しばらく前のことですが、会社で昼の休憩時に将棋の話題が出ました。自分の職場には本人が将棋を指している人、家族(夫と長男)が将棋をするという人が居ます。
話をしていて気になったのが、三人とも盤駒を使わないということです。全員が将棋ウォーズを利用しているそうですが、盤駒を使って対戦したり棋譜並べをすることが無いとのこと。これは将棋愛好家として、さらに駒も作っている身としてはかなり気になりました。
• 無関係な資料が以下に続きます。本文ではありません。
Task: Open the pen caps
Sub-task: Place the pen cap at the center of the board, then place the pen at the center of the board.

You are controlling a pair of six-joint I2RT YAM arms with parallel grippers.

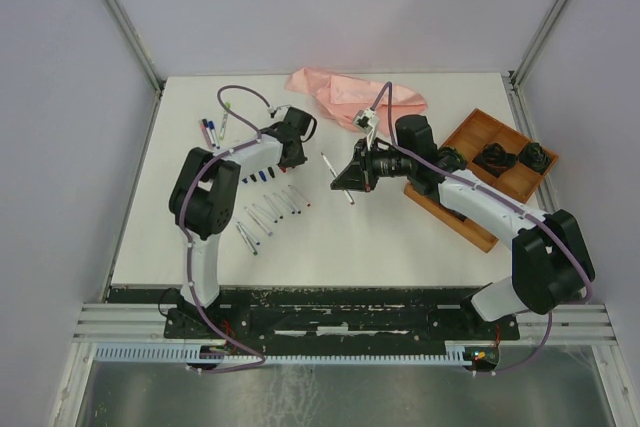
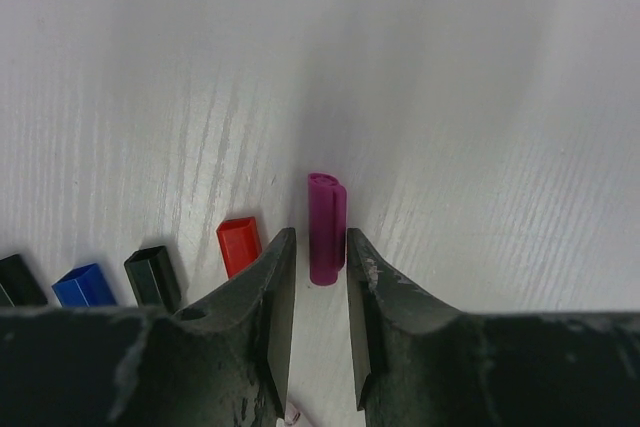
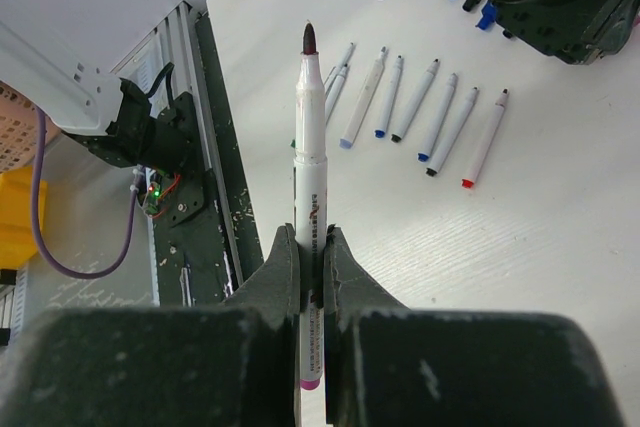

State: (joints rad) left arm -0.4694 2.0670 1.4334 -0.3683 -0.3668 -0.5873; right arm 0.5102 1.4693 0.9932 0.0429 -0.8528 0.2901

「盤駒を使わなくてもスマホやPCで充分楽しめる」とのことでしたが、自分が若い頃にはこんな時代が来るとはまったく想像できませんでした。もしかしたら近い将来、会場を使っての将棋大会でも、大きなタブレットを使って対戦するのが当たり前になるのかも知れません。好きな駒書体を選べ、駒を並べなくても初期配置状態で画面表示される。棋譜は自動記録で欲しければスマホに転送、秒読みや千日手の判定などもすべてお任せと考えると「便利なことこの上なし」とも思います。
「しかしなあ」と、私は考えてしまうんですね。「生身の人間同士が盤駒を使って対局することには、タブレットなどを使って指すことでは得られないものがあるのではないか」と。
相手の気迫を感じたり、格上の人に勝てそうだと思ったときの心臓がバクバクする感覚。こういったことは盤を挟んで指してみて初めて分かるように思うのです。プレッシャーも大きいが、勝ったときの喜びや充実感も強い筈です。負けたら負けたで、強くなる為にこれから何をするか考え、それを実践する時間も増えるでしょう。ウォーズで対戦していても、時間の使い方などで対戦相手の心理状態や性格まで想像できることがありますが、相手と盤を挟んで向き合うのとでは質が違います
ネット対戦の方が、プレッシャーを感じないので気楽に楽しめるという人もいるでしょう。アマ名人戦のような全国規模の大会だと、実力は充分でも仕事があるので最初から参加を諦めざるを得ないという人もいる筈です。そのような人たちに門戸を開く意味で、パソコンなどを利用する大会は大きな意義があると思います。
将棋の楽しみ方やどのような方法で将棋を指すかは人それぞれですし、これから先も想像できないような変化があるのかも知れません。
とりとめが無くなってきました。盤駒を使って将棋を楽しむ人や棋具を大切に扱ってその変化を楽しんでくれる人が減らないでいてくれることを願って終わりにします。